In contrast with the preceding paper, the paper by Doğan considers again the case of a spatial error model, but with an additional spatial moving average component in the disturbances. In particular it derives the necessary condition for the consistency of the Maximum Likelihood Estimator (MLE) of such a model and shows that these conditions are satisfied unless an heteroskedastic component is explicitly introduced. It also derives a formal expression for the corresponding asymptotic bias. Through a series of Monte Carlo experiments, it then shows that the use of a MLE strategy imposes a substantial amount of bias on both the autoregressive and the moving average parameters. Finally, it points out that the necessary condition for the consistency of the MLE depends intrinsically on the particular specification chosen for the spatial weight matrix.
The last decades have witnessed a formidable explosion of data collection and diffusion in all spheres of human society. Due to the increased human ability to acquire detailed information through sophisticated technical devices and store them in dedicated Geographical Information Systems (GIS), most of the data automatically generated and collected continuously by public and private institutions are geo-referenced. This, however, gives rise to a Big Spatial Data issue which raises challenging computational problems in terms of statistical estimation and hypothesis testing of regression models. The paper by Burden, Cressie and Steel addresses the important issue of the applicability of the standard spatial econometric techniques in the presence of very large datasets. In particular, the authors consider a spatial lag specification whose estimation becomes prohibitive when the sample size n is large because MLE requires the inversion of n-by-n matrices. In this paper the authors consider the Spatial Random Effects (SRE) model as a computationally-efficient procedure and calibrate it to a spatial lag model. The procedure uses a generalisation of the Moran operator that allows for heteroskedasticity and for asymmetric spatial dependence matrices. In this case, using restricted maximum likelihood to estimate the model covariance parameters, the paper shows that the required computational effort is reduced only to the order of n.

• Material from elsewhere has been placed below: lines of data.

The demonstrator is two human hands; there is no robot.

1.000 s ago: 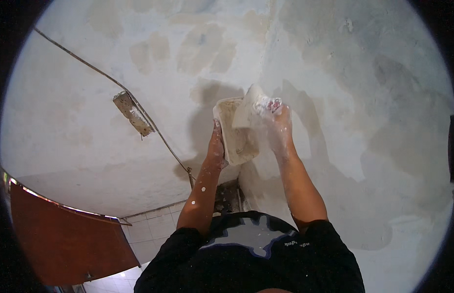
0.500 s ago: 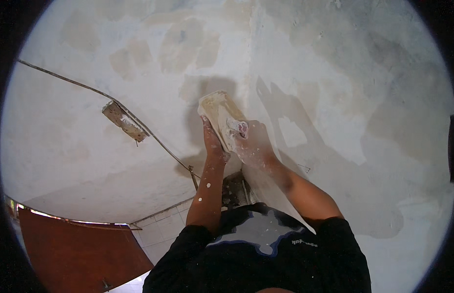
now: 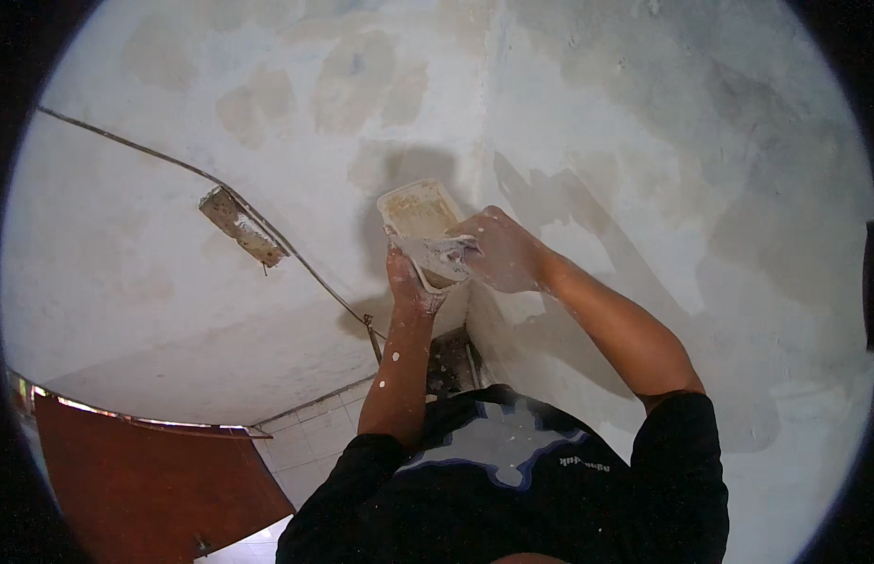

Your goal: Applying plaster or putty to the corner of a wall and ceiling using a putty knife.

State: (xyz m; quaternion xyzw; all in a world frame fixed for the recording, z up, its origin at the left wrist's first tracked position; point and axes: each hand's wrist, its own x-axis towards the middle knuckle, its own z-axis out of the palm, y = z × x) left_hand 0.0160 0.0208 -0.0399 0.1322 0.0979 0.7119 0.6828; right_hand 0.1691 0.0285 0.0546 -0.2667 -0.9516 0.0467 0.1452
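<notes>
A cream rectangular plastic tub (image 3: 420, 209), smeared inside with pale putty, is held up near the wall corner. My left hand (image 3: 409, 280) is closed around its near left side, with the fingers partly hidden beneath. My right hand (image 3: 506, 252) grips a putty-coated scraper (image 3: 428, 252), whose wide flat blade lies across the tub's near half. Its handle is mostly hidden in my fingers. White putty spots both hands and my left forearm.
Pale walls with beige filler patches (image 3: 357, 80) meet at a corner behind the tub. A cable (image 3: 136, 146) runs down the left wall past a rough rectangular recess (image 3: 241, 227). A reddish-brown panel (image 3: 155, 479) stands at lower left beside white tiles (image 3: 310, 437).
My right hand has turned and its elbow has swung out to the right. The scraper's blade now shows broadly across the tub, and the tub's inside faces me more.
</notes>
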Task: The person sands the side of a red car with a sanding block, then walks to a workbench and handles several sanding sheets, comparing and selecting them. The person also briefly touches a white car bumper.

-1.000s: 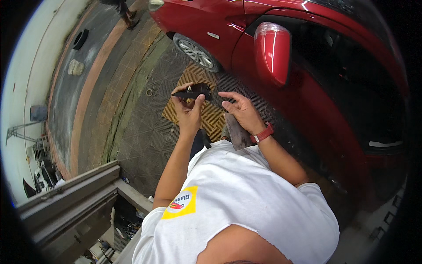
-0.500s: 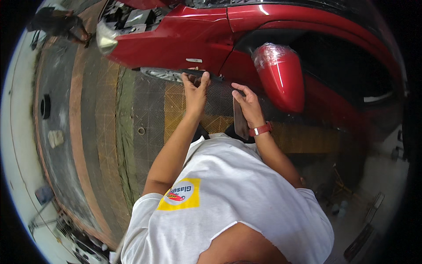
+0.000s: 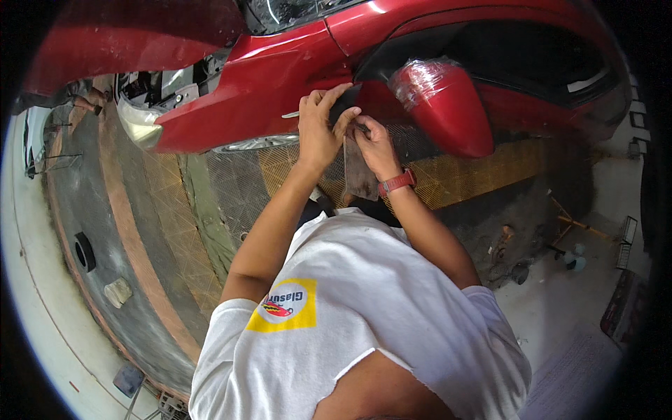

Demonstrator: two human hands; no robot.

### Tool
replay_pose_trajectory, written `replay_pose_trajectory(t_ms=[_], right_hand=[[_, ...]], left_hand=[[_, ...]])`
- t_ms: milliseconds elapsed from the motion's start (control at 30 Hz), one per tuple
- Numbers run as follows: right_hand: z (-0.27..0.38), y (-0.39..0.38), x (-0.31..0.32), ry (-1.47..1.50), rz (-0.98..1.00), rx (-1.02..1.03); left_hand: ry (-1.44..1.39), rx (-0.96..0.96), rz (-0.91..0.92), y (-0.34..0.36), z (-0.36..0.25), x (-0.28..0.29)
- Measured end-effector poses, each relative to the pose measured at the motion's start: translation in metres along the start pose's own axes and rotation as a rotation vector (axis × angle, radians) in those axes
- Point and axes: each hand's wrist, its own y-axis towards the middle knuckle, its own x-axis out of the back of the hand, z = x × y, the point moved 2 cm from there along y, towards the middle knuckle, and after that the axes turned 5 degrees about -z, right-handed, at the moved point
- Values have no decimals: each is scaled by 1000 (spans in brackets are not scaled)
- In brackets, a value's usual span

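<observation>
A red car point(image 3: 280, 77) stands in front of me, its side mirror point(image 3: 444, 105) wrapped in clear film. My left hand point(image 3: 318, 129) presses a small dark block point(image 3: 348, 98) against the car's body just left of the mirror. Beside it, my right hand point(image 3: 374, 143), with a red band on the wrist, pinches a grey-brown sheet point(image 3: 359, 178) that hangs down below the fingers. Both hands touch at the block. My white shirt fills the lower middle of the view.
The car's front wheel point(image 3: 252, 143) sits below the fender, over yellow floor grating point(image 3: 483, 175). A black ring point(image 3: 85, 250) and a grey block point(image 3: 117, 292) lie on the floor at left. Small tools and a bottle point(image 3: 570, 259) lie at right.
Both hands have risen from in front of my chest to the car's body beside the mirror. The view has swung, so the car now spans the top.
</observation>
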Motion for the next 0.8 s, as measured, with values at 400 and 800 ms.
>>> replay_pose_trajectory(t_ms=[400, 800], right_hand=[[29, 33, -3, -302, 67, 192], [57, 8, 2, -78, 51, 444]], left_hand=[[147, -198, 96, 6, -25, 27], [-474, 349, -274, -47, -1, 30]])
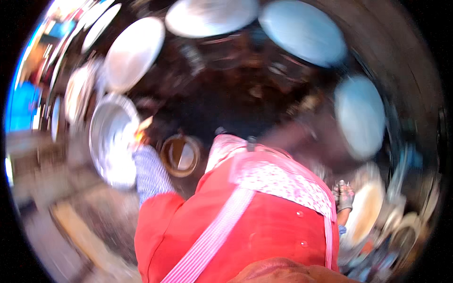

Finally, the paper by He and Lin makes a contribution in the area of diachronic panel data spatial econometric models, a field that has been rapidly expanding in the last decades. In particular the authors consider a problem of model identification an area where the testing of a random effect model specification has produced a huge amount of literature in the recent past. He and Lin propose a panel data random effects models which considers both the spatial error and the spatial lag model as alternatives to spatial uncorrelation. The paper first derives the joint LM test for both the individual random effects and for the two spatial effects (spatial error and spatial lag) and then provides LM tests for the individual random effects and for the two spatial effects separately. This result is relevant in practice because if the joint test accepts the hypothesis of no spatial effects, then the regression analysis could be run using the classical pooled panel data model. In contrast, if one of the three hypotheses can be assumed (individual random effects, or the spatial error correlation, or the spatial lag dependence) we need to incorporate a spatial component into the model.